Catching up on a bunch of Booksellers (which are like buses), I have lost count of the number of books that will be coming out in the UK over the next few months. I will highlight a few here that I think will be good reads. I'll split the posts and because there is a blogger's rant at the end of this one so it has got a bit long.
July hardbacks.
The Adversary by Michael Walters. Second instalment of the Mongolian crime series from Quercus, my favourite publisher (I think). I haven't quite started on the first yet, but am looking forward to it.
Damnation Falls by Edward Wright (see this note by Sarah Weinmann).
Dying to Sin by Stephen Booth. I can never decide whether to go back to this series after reading the first three or four and then stopping. I just wish Fry and Cooper would get on with it.

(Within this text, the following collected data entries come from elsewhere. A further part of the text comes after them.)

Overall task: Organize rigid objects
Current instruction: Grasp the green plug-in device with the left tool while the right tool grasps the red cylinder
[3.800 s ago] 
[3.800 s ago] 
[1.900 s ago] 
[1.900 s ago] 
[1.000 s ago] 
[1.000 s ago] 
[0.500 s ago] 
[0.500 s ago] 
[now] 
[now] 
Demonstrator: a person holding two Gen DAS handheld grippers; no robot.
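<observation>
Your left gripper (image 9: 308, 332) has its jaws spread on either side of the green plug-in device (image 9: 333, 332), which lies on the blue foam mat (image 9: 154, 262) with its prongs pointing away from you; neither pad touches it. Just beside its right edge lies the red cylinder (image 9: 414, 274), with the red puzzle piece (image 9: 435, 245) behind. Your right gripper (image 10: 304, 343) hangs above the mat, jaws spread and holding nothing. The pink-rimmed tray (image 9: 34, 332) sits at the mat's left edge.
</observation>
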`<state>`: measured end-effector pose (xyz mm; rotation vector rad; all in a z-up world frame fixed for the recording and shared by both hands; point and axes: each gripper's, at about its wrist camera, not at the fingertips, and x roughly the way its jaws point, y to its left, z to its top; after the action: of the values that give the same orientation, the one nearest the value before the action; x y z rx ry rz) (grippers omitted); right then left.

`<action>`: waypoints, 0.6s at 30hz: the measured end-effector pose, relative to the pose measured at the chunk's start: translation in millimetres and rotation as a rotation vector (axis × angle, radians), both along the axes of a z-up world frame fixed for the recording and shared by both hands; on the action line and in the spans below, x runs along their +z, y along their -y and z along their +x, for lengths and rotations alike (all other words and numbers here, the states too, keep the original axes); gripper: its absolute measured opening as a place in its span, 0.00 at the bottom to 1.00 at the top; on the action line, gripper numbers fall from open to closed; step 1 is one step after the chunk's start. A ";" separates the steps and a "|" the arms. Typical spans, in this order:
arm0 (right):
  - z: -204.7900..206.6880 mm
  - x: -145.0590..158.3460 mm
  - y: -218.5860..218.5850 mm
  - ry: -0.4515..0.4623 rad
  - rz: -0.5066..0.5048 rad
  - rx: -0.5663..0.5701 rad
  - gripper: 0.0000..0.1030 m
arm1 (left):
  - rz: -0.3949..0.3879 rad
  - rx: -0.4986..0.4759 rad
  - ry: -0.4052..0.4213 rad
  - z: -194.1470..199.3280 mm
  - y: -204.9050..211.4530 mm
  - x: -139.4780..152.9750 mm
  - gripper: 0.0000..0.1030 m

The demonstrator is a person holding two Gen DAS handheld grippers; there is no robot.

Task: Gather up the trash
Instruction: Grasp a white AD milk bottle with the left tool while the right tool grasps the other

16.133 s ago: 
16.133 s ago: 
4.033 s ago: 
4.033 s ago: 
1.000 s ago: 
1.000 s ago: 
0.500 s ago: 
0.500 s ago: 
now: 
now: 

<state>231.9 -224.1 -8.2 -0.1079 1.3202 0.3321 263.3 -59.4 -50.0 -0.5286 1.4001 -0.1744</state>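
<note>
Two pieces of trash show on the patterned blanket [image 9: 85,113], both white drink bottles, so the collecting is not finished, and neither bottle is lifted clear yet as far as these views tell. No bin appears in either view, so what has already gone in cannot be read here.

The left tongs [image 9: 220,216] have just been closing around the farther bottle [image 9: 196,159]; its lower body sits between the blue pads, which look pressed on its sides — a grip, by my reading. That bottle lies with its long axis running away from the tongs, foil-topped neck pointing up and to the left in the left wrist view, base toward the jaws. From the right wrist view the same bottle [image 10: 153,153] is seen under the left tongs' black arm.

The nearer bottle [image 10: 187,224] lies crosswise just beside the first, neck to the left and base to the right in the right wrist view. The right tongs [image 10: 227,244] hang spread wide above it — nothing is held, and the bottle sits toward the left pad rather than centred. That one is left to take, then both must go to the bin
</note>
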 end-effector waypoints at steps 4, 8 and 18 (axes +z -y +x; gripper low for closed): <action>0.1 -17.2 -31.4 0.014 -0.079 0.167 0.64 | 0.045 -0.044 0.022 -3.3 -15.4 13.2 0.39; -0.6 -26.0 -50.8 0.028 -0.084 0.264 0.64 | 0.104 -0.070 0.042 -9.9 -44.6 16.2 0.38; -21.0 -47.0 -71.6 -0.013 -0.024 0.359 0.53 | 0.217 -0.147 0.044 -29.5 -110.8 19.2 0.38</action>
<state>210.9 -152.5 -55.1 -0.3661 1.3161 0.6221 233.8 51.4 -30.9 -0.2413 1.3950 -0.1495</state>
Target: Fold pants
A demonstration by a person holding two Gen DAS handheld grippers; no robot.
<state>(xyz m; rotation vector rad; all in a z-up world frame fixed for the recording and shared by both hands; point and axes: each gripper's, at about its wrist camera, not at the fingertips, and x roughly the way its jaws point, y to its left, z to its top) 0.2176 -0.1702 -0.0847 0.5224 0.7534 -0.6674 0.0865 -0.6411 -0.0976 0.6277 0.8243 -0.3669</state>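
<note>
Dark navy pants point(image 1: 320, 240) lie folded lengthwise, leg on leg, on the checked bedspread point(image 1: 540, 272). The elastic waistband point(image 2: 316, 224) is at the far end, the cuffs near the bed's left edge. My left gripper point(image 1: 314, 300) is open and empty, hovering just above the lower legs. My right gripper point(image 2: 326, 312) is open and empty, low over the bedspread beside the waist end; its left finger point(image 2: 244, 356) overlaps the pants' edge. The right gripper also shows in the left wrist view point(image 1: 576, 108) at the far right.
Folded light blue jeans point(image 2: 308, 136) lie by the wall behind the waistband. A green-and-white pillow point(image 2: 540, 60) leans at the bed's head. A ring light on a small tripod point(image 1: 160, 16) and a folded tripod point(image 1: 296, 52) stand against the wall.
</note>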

The Past is a Foreign Country by Gianrico Carofiglio, from Bitter Lemon press. According to the Bookseller, the author is visiting the UK in the summer to promote this book and Reasonable Doubts, being published in paperback in July. Based on the first two books by Carofiglio that have been translated from Italian into English, these will be wonderful.
Up in Honey's Room by Elmore Leonard. Another author I did read avidly but have given up on for his past few. On the basis of Frank Wilson's Philadelphia Inquirer review of this one, I should return to him.
Kennedy's Brain by Henning Mankell. Not a Wallender (father or daughter) one, but a thriller set in Mozambique about an archaeologist who refuses to believe her son committed suicide.
A bit off-topic, but another July hardback is Snapshots from my Life by Helen Mirren. I recall that she was the second actress in my life whom I adored from the moment I discovered her at the Royal Shakespeare Theatre many years ago (the first was Julie Christie).
There's also a new Nigella Lawson, Nigella Express (inevitably for her these days, a TV tie-in), which according to the Bookseller blurb is the "answer to every working mother's dream, supplying quick-to-prepare recipes, tips on keeping the store cupboard stocked, and the freezer and fridge stacked, thereby leaving time for a bath, a drink or to help the children with their homework." Blood-pressure alert: what are the working fathers doing during all of this domestic squirrelling? At business meetings or down the pub I presume. Much as I like Nigella, will she please shoot her publicists? They seem to come from a land where a "working mother" is envisaged as a person who helps out at the local playgroup for a couple of hours in the morning. And, by the way, if you want to save yourself £25, the answer is to live off pasta, fruit and salad, and/or do your shopping via the internet's large store cupboards, fridges and freezers. You can also get your drinks, bath oils and homework guides there too, by the way.
Yes, I thought the first few of that Stephen Booth series were astonishingly good, I read them in a couple days, and then it seemed the series just lost momentum--you can't keep harking back to one episode of long-ago trauma for all your dramatic tension, or to an ultimately comical rather than moving series of misunderstandings between the two main detective characters! It's a pity, because the writing's excellent, settings very good and those characters really are compelling, but I quite agree, he's got to get a move on...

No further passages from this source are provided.